- Directed by: Vigen Chaldranyan
- Written by: Anahit Aghasaryan
- Produced by: Mel Metcalfe Sahak Ekshian Vigen Chaldranian
- Starring: Rouzan Vit Mesropyan
- Music by: Ara Gevorkian Nathan Lanier
- Release date: 2007;
- Running time: 109 minutes
- Country: Armenia
- Language: Armenian (English subtitles)

= The Priestess =

The Priestess (Քրմուհին, Qrmuhin) is an Armenian film directed by Vigen Chaldranyan and renowned Armenian screenwriter Anahit Aghasaryan.
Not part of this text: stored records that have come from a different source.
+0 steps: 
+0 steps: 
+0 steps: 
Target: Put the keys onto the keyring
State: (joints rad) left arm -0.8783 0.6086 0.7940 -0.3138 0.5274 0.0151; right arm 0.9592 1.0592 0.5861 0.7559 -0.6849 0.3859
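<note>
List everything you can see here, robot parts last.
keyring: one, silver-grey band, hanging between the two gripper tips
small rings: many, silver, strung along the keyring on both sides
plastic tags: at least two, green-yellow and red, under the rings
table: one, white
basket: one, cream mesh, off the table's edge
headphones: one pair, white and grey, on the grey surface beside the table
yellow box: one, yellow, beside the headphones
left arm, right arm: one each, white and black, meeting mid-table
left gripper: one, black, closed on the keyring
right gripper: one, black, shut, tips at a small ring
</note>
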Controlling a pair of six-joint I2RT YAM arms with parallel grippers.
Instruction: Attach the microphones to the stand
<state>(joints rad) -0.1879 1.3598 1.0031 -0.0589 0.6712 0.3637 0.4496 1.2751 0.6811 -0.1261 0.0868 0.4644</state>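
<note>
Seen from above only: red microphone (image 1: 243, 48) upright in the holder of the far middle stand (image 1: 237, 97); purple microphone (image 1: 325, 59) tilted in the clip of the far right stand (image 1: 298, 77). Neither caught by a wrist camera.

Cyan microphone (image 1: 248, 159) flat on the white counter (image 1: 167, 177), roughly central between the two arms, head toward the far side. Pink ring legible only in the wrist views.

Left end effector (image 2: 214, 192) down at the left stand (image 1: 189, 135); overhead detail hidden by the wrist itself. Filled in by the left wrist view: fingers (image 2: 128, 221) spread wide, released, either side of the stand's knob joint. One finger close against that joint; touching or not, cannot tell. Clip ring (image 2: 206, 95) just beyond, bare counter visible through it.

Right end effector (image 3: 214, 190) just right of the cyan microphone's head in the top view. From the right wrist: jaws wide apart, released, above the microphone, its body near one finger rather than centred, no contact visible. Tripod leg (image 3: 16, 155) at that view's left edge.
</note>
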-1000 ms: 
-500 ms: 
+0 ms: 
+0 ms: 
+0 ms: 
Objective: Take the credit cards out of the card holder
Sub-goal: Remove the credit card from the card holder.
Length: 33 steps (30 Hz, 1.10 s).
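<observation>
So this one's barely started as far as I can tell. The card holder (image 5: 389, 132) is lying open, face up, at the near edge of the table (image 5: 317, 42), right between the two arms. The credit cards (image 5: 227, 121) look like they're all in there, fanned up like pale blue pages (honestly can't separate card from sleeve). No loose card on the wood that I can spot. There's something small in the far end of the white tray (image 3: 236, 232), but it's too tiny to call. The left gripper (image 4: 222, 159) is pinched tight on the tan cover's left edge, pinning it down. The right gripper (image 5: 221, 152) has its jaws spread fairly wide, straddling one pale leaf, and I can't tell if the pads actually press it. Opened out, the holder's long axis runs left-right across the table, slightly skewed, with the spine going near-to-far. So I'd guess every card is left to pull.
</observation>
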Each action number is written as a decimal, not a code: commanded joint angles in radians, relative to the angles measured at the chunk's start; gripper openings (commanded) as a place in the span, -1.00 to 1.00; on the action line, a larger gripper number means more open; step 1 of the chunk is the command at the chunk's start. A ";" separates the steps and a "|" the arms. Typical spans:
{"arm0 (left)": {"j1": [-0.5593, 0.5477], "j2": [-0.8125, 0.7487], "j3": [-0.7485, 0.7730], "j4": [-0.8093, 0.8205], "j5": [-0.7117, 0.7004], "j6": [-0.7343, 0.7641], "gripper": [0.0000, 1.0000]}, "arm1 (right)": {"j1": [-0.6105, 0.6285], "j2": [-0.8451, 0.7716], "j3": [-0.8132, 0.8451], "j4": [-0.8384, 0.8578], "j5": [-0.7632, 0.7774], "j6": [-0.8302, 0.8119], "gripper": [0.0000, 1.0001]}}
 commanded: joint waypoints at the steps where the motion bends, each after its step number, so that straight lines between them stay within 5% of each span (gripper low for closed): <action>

It draws inspiration from "an anonymous woman" recorded in the mysterious Fourth Century manuscript 'The History" by Armenian historian Agathangelos.

== Plot==
The film is set in Armenia, in present-day Yerevan, with scenes to the ancient past, circa 301 AD, a time when pagan gods and priestesses ruled the nation.

== Production==

Armenian countryside nestled in front of a biblically famous Mount Ararat is the backdrop with performances by Mesropyan and Chaldranian. The film is in Armenian accompanied by English subtitles, runs 109 minutes in length, with original music composed by Ara Gevorgyan and Nathan Lanier.